Work order → Retyping the entries exactly is all that is required.

Extracted entries →
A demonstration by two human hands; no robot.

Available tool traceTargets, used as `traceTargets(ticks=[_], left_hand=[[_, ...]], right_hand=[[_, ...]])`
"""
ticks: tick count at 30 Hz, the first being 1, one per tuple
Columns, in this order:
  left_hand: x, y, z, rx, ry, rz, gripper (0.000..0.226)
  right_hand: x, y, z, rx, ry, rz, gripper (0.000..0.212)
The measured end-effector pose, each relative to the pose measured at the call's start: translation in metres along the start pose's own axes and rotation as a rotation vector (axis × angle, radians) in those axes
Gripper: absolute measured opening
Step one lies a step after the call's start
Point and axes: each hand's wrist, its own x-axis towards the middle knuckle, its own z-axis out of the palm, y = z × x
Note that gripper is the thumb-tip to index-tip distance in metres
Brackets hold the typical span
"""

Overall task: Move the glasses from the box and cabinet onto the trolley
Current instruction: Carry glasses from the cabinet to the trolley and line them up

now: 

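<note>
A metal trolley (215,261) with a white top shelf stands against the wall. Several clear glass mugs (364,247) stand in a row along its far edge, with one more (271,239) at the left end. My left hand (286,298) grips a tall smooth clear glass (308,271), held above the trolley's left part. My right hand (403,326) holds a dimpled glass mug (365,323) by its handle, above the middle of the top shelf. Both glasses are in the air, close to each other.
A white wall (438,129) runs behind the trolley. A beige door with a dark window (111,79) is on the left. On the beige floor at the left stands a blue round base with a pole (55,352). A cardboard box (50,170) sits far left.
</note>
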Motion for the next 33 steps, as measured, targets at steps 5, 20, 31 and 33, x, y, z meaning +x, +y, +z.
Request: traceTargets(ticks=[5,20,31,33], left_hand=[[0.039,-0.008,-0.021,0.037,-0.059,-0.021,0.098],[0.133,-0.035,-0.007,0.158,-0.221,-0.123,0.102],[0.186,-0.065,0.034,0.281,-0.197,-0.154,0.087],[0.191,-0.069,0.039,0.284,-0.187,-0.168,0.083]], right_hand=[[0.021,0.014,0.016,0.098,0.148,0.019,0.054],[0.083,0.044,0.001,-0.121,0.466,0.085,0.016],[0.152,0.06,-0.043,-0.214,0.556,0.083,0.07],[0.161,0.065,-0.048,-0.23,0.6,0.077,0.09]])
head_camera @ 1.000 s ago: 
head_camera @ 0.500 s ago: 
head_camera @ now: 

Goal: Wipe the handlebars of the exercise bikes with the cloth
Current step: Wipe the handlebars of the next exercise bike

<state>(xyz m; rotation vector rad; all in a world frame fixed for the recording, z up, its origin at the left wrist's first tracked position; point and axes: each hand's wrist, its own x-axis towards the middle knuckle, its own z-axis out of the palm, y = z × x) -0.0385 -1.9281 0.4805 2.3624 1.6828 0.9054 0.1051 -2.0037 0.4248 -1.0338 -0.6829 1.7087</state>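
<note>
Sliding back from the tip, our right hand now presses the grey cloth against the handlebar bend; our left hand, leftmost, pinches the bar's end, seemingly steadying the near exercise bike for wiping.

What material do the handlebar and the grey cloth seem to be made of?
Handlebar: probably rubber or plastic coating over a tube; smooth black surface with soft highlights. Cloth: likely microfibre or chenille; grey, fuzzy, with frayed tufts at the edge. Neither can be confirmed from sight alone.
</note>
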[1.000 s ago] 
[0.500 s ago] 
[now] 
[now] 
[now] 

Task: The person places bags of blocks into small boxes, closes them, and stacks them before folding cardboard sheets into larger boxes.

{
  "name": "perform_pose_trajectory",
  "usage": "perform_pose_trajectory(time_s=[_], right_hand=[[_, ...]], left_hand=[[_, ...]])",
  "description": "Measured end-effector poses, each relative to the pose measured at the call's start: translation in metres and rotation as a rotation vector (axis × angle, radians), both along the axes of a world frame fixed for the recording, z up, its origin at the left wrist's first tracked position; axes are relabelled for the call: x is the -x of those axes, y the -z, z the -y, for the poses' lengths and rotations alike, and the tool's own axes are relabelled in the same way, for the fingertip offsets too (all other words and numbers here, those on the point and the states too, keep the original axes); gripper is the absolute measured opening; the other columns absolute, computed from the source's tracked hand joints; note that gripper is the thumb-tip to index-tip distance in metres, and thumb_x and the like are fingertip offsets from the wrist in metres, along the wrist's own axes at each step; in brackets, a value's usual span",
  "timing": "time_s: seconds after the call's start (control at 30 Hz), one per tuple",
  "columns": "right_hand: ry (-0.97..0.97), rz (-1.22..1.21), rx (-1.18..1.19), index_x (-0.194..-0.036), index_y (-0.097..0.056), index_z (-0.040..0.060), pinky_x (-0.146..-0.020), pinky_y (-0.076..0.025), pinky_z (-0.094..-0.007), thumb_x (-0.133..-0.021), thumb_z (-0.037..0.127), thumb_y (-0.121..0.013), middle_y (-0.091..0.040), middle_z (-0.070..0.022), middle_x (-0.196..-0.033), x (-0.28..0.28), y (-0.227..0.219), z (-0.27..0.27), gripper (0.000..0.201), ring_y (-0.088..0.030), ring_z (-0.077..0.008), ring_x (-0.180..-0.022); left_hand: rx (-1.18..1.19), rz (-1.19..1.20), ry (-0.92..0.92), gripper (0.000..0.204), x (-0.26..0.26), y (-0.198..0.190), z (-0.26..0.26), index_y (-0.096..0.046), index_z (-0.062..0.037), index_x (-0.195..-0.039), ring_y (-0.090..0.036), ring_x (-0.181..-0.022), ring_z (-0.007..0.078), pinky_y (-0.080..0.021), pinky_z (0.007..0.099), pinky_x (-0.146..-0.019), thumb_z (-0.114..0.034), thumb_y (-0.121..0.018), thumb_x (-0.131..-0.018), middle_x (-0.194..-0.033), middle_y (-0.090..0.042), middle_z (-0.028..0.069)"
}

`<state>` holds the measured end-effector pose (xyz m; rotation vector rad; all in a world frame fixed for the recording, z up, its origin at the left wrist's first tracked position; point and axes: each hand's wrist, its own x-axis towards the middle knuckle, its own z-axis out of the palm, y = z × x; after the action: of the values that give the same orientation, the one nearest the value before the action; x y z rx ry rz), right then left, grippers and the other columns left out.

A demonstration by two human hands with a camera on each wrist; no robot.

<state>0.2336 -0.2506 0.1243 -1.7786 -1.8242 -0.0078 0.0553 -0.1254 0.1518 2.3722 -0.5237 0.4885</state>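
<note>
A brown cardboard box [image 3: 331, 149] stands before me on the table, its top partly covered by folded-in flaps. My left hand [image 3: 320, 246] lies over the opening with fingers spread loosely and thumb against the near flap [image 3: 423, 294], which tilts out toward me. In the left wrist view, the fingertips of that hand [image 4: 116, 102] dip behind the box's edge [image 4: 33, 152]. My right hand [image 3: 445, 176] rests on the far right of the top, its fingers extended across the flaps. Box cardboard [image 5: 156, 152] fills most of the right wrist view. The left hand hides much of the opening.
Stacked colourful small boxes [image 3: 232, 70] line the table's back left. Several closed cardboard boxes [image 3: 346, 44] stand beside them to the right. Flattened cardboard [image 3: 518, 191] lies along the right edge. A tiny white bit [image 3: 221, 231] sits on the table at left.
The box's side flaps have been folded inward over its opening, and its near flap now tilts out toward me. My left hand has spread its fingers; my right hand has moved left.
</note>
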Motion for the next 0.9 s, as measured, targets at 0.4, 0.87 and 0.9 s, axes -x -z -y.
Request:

Solution to this task →
A demonstration by two human hands; no robot.

Available tool traceTargets, used as `traceTargets(ticks=[_], left_hand=[[_, ...]], right_hand=[[_, ...]])`
"""
ticks: tick count at 30 Hz, the first being 1, one per tuple
Columns, in this order:
  left_hand: x, y, z, rx, ry, rz, gripper (0.000..0.226)
  right_hand: x, y, z, rx, ry, rz, gripper (0.000..0.212)
The measured end-effector pose, each relative to the pose measured at the call's start: translation in metres along the start pose's own axes and rotation as a rotation vector (axis × angle, radians) in those axes
Gripper: absolute measured opening
Step one lies a step after the call's start
Point and axes: each hand's wrist, its own x-axis towards the middle knuckle, its own z-axis out of the palm, y = z × x
Note that gripper is the thumb-tip to index-tip distance in metres
Brackets hold the typical span
"""

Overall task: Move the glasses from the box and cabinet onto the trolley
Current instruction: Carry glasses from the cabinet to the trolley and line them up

now: 

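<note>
A metal trolley (215,261) with a white top shelf stands against the wall. Several clear glass mugs (364,247) stand in a row along its far edge, with one more (271,239) at the left end. My left hand (286,298) grips a tall smooth clear glass (308,271), held above the trolley's left part. My right hand (403,326) holds a dimpled glass mug (365,323) by its handle, above the middle of the top shelf. Both glasses are in the air, close to each other.
A white wall (438,129) runs behind the trolley. A beige door with a dark window (111,79) is on the left. On the beige floor at the left stands a blue round base with a pole (55,352). A cardboard box (50,170) sits far left.
</note>
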Motion for the next 33 steps, as measured, targets at steps 5, 20, 31 and 33, x, y, z meaning +x, +y, +z.
Request: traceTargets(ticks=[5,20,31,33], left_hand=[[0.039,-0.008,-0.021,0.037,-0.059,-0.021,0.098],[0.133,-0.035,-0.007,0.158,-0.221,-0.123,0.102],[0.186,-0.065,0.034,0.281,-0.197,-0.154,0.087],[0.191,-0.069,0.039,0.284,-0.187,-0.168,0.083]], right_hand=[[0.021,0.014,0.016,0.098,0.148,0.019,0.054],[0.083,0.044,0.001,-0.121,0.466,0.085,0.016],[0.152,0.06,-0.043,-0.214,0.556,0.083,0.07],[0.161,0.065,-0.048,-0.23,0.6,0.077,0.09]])
head_camera @ 1.000 s ago: 
head_camera @ 0.500 s ago: 
head_camera @ now: 

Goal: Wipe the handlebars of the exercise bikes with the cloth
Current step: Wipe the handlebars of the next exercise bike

<state>(xyz m; rotation vector rad; all in a world frame fixed for the recording, z up, its origin at the left wrist's first tracked position; point and axes: each hand's wrist, its own x-axis towards the middle knuckle, its own z-axis out of the palm, y = z × x) -0.0385 -1.9281 0.4805 2.3624 1.6828 0.9054 0.1051 -2.0037 0.4248 -1.0338 -0.6829 1.7087</state>
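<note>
Sliding back from the tip, our right hand now presses the grey cloth against the handlebar bend; our left hand, leftmost, pinches the bar's end, seemingly steadying the near exercise bike for wiping.

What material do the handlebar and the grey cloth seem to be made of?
Handlebar: probably rubber or plastic coating over a tube; smooth black surface with soft highlights. Cloth: likely microfibre or chenille; grey, fuzzy, with frayed tufts at the edge. Neither can be confirmed from sight alone.
</note>
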[1.000 s ago] 
[0.500 s ago] 
[now] 
[now] 
[now] 

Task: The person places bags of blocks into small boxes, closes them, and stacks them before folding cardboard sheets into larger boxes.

{
  "name": "perform_pose_trajectory",
  "usage": "perform_pose_trajectory(time_s=[_], right_hand=[[_, ...]], left_hand=[[_, ...]])",
  "description": "Measured end-effector poses, each relative to the pose measured at the call's start: translation in metres and rotation as a rotation vector (axis × angle, radians), both along the axes of a world frame fixed for the recording, z up, its origin at the left wrist's first tracked position; axes are relabelled for the call: x is the -x of those axes, y the -z, z the -y, for the poses' lengths and rotations alike, and the tool's own axes are relabelled in the same way, for the fingertip offsets too (all other words and numbers here, those on the point and the states too, keep the original axes); gripper is the absolute measured opening; the other columns absolute, computed from the source's tracked hand joints; note that gripper is the thumb-tip to index-tip distance in metres, and thumb_x and the like are fingertip offsets from the wrist in metres, along the wrist's own axes at each step; in brackets, a value's usual span",
  "timing": "time_s: seconds after the call's start (control at 30 Hz), one per tuple",
  "columns": "right_hand: ry (-0.97..0.97), rz (-1.22..1.21), rx (-1.18..1.19), index_x (-0.194..-0.036), index_y (-0.097..0.056), index_z (-0.040..0.060), pinky_x (-0.146..-0.020), pinky_y (-0.076..0.025), pinky_z (-0.094..-0.007), thumb_x (-0.133..-0.021), thumb_z (-0.037..0.127), thumb_y (-0.121..0.013), middle_y (-0.091..0.040), middle_z (-0.070..0.022), middle_x (-0.196..-0.033), x (-0.28..0.28), y (-0.227..0.219), z (-0.27..0.27), gripper (0.000..0.201), ring_y (-0.088..0.030), ring_z (-0.077..0.008), ring_x (-0.180..-0.022); left_hand: rx (-1.18..1.19), rz (-1.19..1.20), ry (-0.92..0.92), gripper (0.000..0.204), x (-0.26..0.26), y (-0.198..0.190), z (-0.26..0.26), index_y (-0.096..0.046), index_z (-0.062..0.037), index_x (-0.195..-0.039), ring_y (-0.090..0.036), ring_x (-0.181..-0.022), ring_z (-0.007..0.078), pinky_y (-0.080..0.021), pinky_z (0.007..0.099), pinky_x (-0.146..-0.019), thumb_z (-0.114..0.034), thumb_y (-0.121..0.018), thumb_x (-0.131..-0.018), middle_x (-0.194..-0.033), middle_y (-0.090..0.042), middle_z (-0.028..0.069)"
}

`<state>` holds the measured end-effector pose (xyz m; rotation vector rad; all in a world frame fixed for the recording, z up, its origin at the left wrist's first tracked position; point and axes: each hand's wrist, its own x-axis towards the middle knuckle, its own z-axis out of the palm, y = z × x; after the action: of the values that give the same orientation, the one nearest the value before the action; x y z rx ry rz), right then left, grippers and the other columns left out.

A demonstration by two human hands with a camera on each wrist; no robot.

<state>0.2336 -0.2506 0.1243 -1.7786 -1.8242 -0.0078 0.0553 -0.1254 0.1518 2.3722 -0.5237 0.4885</state>
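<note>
A brown cardboard box [image 3: 331, 149] stands before me on the table, its top partly covered by folded-in flaps. My left hand [image 3: 320, 246] lies over the opening with fingers spread loosely and thumb against the near flap [image 3: 423, 294], which tilts out toward me. In the left wrist view, the fingertips of that hand [image 4: 116, 102] dip behind the box's edge [image 4: 33, 152]. My right hand [image 3: 445, 176] rests on the far right of the top, its fingers extended across the flaps. Box cardboard [image 5: 156, 152] fills most of the right wrist view. The left hand hides much of the opening.
Stacked colourful small boxes [image 3: 232, 70] line the table's back left. Several closed cardboard boxes [image 3: 346, 44] stand beside them to the right. Flattened cardboard [image 3: 518, 191] lies along the right edge. A tiny white bit [image 3: 221, 231] sits on the table at left.
The box's side flaps have been folded inward over its opening, and its near flap now tilts out toward me. My left hand has spread its fingers; my right hand has moved left.
</note>
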Motion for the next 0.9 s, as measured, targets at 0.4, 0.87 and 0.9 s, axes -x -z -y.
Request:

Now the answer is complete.